WORK TO BE COMPLETED ->
When you repeat the material, keep each line exact and omit the pictures.

DATA PROVIDED ->
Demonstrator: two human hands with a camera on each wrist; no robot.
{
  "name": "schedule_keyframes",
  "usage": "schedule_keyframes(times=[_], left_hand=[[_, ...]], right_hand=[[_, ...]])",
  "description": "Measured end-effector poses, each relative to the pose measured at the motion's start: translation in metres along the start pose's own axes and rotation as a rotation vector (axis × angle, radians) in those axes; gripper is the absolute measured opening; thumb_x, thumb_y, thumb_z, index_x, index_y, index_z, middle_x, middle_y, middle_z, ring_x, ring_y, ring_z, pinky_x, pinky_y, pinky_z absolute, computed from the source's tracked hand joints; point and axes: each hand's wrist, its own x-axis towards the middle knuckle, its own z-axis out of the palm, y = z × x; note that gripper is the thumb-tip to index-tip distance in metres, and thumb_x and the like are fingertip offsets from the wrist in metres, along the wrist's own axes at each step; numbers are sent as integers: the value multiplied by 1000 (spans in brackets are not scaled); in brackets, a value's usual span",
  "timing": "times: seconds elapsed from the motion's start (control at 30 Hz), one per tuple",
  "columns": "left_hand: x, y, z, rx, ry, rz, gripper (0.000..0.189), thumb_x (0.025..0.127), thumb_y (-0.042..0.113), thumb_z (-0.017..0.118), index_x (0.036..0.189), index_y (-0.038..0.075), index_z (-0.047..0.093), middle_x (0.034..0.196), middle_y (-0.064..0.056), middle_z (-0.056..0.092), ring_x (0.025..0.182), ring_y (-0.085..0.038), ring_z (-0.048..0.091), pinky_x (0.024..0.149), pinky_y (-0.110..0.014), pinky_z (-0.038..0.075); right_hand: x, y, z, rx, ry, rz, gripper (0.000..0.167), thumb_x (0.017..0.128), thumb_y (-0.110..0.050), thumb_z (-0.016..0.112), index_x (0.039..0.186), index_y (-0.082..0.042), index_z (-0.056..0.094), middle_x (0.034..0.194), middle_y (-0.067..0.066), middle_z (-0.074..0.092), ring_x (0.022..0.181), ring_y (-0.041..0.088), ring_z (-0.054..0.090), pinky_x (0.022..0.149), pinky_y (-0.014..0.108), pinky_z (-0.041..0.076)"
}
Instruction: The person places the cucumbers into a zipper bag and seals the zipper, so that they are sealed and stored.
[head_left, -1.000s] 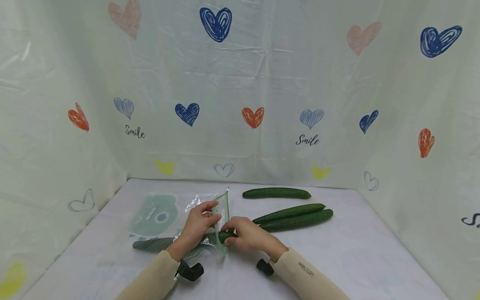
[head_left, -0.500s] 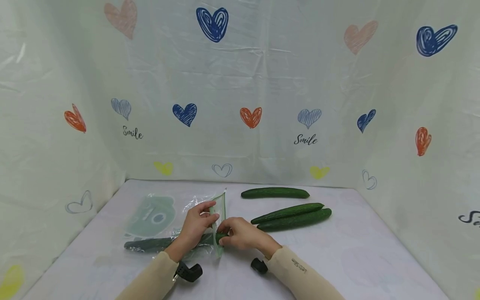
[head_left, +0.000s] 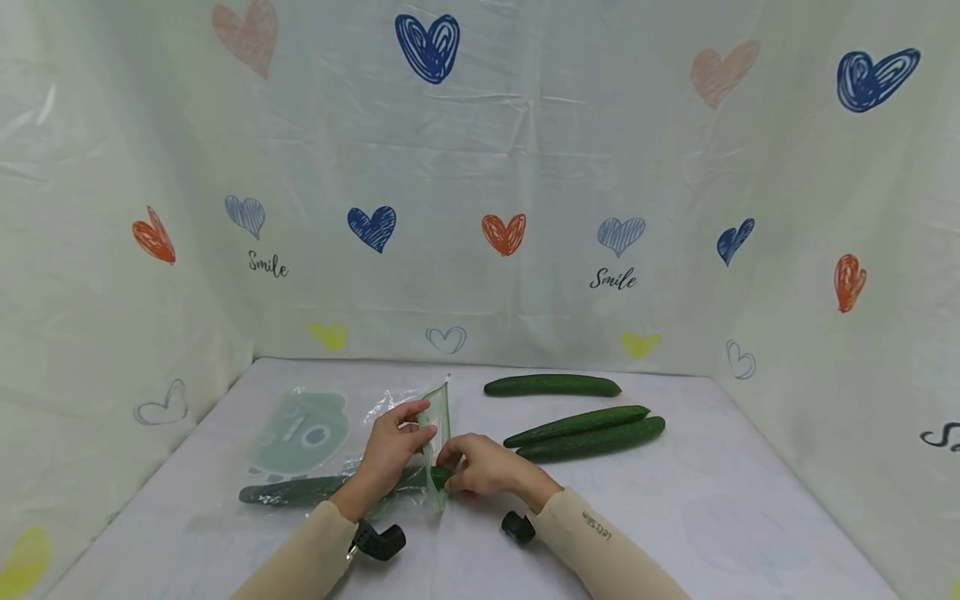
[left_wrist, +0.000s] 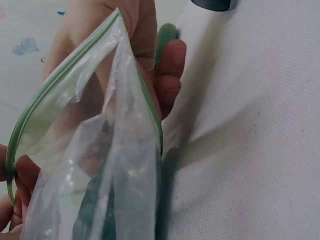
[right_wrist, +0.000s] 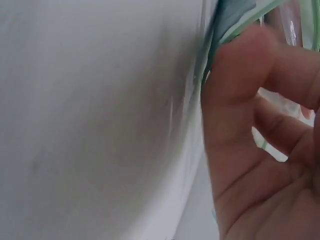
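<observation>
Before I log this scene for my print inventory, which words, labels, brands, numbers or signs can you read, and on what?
"Smile": back curtain, left side.
"Smile": back curtain, right side.
"S": right-hand curtain, rest cut off.
Right sleeve: perhaps "LetsSlim", too small to be sure.
Bag: nothing legible.

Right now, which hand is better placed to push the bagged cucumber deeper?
Probably the right hand: its fingers are at the end of the cucumber; the left hand holds the bag at its mouth.
</observation>
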Motion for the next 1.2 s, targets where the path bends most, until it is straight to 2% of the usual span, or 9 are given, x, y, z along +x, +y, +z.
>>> schedule_keyframes(times=[0.17, 0.33, 0.47, 0.73, 1.0, 1.2], left_hand=[[0, 0, 0, -14, 1, -8, 46, 84, -1, 69, 128, -2, 57, 100, -13, 49, 71, -15, 49, 59, -25, 48], [0, 1, 1, -86, 10, -19, 45, 84, -4, 67, 127, -4, 57, 95, -11, 49, 73, -15, 49, 60, -24, 49], [1, 0, 2, -106, 21, -31, 45, 84, -4, 66, 128, -4, 56, 94, -11, 49, 75, -16, 49, 61, -25, 49], [1, 1, 3, -106, 45, -44, 47, 84, -4, 66, 129, -4, 55, 101, -17, 51, 78, -16, 50, 60, -24, 48], [1, 2, 3, -99, 67, -48, 46, 83, -5, 67, 129, -3, 56, 102, -14, 52, 80, -16, 50, 60, -24, 48], [1, 3, 1, -101, 59, -45, 46, 84, -5, 66, 129, -2, 56, 102, -12, 48, 79, -15, 49, 60, -24, 47]], right_hand=[[1, 3, -2, -48, 26, -25, 16, 80, -6, 73, 94, -11, 67, 73, -5, 57, 58, 8, 53, 54, 24, 46], [3, 1, -2, -50, 79, -77, 14, 81, -6, 73, 94, -8, 68, 76, -7, 60, 69, 5, 54, 63, 22, 46], [4, -1, -1, -15, 67, -83, 15, 79, -2, 73, 93, -6, 69, 79, -2, 64, 70, 4, 56, 64, 22, 47], [8, -1, 1, 63, 81, -89, 12, 80, 1, 70, 88, -7, 68, 74, -4, 63, 63, 6, 58, 54, 24, 49], [12, 0, 2, 114, 103, -102, 12, 77, 1, 73, 85, -7, 69, 80, 4, 66, 69, 5, 59, 62, 22, 48], [15, -2, 4, 105, 100, -72, 13, 76, 3, 74, 83, -6, 68, 74, -1, 64, 64, 6, 59, 57, 22, 48]])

WRITTEN RESPONSE ->
Demonstrator: two human hands with a camera on each wrist; no robot.
{
  "name": "schedule_keyframes",
  "usage": "schedule_keyframes(times=[_], left_hand=[[_, ...]], right_hand=[[_, ...]])",
  "description": "Measured end-effector poses, each relative to the pose measured at the motion's start: translation in metres along the start pose's own axes and rotation as a rotation vector (axis × angle, radians) in those axes; gripper is the absolute measured opening; thumb_x, thumb_y, thumb_z, index_x, index_y, index_z, middle_x, middle_y, middle_z, ring_x, ring_y, ring_z, pinky_x, pinky_y, pinky_z absolute, computed from the source's tracked hand joints; point and axes: each hand's wrist, its own x-axis towards the middle knuckle, its own z-axis out of the palm, y = z × x; note that gripper is the thumb-tip to index-tip distance in metres, and thumb_x and the like are fingertip offsets from the wrist in metres, along the wrist's own axes at each step; numbers are sent as integers: the value multiplied by 1000 (spans in brackets are not scaled); in brackets, a value's usual span",
  "timing": "times: seconds elapsed from the motion's start (control at 30 Hz), one per tuple",
  "columns": "left_hand: x, y, z, rx, ry, rz, gripper (0.000..0.189), thumb_x (0.025..0.127), thumb_y (-0.042..0.113), thumb_z (-0.017..0.118), index_x (0.036..0.189), index_y (-0.038..0.075), index_z (-0.047..0.093), middle_x (0.034..0.196), middle_y (-0.064..0.056), middle_z (-0.056..0.092), ring_x (0.025..0.182), ring_y (-0.085..0.038), ring_z (-0.048..0.091), pinky_x (0.024..0.149), pinky_y (-0.110..0.014), pinky_z (-0.038..0.075); right_hand: x, y, z, rx, ry, rz, gripper (0.000..0.167), thumb_x (0.017..0.128), thumb_y (-0.110..0.050), thumb_z (-0.016..0.112), index_x (0.039..0.186), index_y (-0.082..0.042), index_z (-0.056..0.094), middle_x (0.034..0.194), middle_y (-0.067..0.066), middle_z (-0.074..0.092), ring_x (0.022..0.181), ring_y (-0.041..0.088), ring_z (-0.054..0.090), pinky_x (0.022..0.149), pinky_y (-0.014..0.108), pinky_z (-0.041..0.076)"
}
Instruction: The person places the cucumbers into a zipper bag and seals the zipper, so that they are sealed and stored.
[head_left, -1.000s] 
[head_left, -0.500s] 
[head_left, +0.000s] 
[left_wrist, +0.000s] 
[right_wrist, +0.000s] 
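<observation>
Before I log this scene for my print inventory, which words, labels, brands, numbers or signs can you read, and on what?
"Smile": back curtain, left side.
"Smile": back curtain, right side.
"S": right-hand curtain, rest cut off.
Right sleeve: perhaps "LetsSlim", too small to be sure.
Bag: nothing legible.

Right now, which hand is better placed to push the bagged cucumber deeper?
Probably the right hand: its fingers are at the end of the cucumber; the left hand holds the bag at its mouth.
</observation>
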Motion for the next 1.2 s, targets where the path bends most, until it is straight to 2% of the usual span, or 9 are given, x, y, z along +x, +y, +z.
>>> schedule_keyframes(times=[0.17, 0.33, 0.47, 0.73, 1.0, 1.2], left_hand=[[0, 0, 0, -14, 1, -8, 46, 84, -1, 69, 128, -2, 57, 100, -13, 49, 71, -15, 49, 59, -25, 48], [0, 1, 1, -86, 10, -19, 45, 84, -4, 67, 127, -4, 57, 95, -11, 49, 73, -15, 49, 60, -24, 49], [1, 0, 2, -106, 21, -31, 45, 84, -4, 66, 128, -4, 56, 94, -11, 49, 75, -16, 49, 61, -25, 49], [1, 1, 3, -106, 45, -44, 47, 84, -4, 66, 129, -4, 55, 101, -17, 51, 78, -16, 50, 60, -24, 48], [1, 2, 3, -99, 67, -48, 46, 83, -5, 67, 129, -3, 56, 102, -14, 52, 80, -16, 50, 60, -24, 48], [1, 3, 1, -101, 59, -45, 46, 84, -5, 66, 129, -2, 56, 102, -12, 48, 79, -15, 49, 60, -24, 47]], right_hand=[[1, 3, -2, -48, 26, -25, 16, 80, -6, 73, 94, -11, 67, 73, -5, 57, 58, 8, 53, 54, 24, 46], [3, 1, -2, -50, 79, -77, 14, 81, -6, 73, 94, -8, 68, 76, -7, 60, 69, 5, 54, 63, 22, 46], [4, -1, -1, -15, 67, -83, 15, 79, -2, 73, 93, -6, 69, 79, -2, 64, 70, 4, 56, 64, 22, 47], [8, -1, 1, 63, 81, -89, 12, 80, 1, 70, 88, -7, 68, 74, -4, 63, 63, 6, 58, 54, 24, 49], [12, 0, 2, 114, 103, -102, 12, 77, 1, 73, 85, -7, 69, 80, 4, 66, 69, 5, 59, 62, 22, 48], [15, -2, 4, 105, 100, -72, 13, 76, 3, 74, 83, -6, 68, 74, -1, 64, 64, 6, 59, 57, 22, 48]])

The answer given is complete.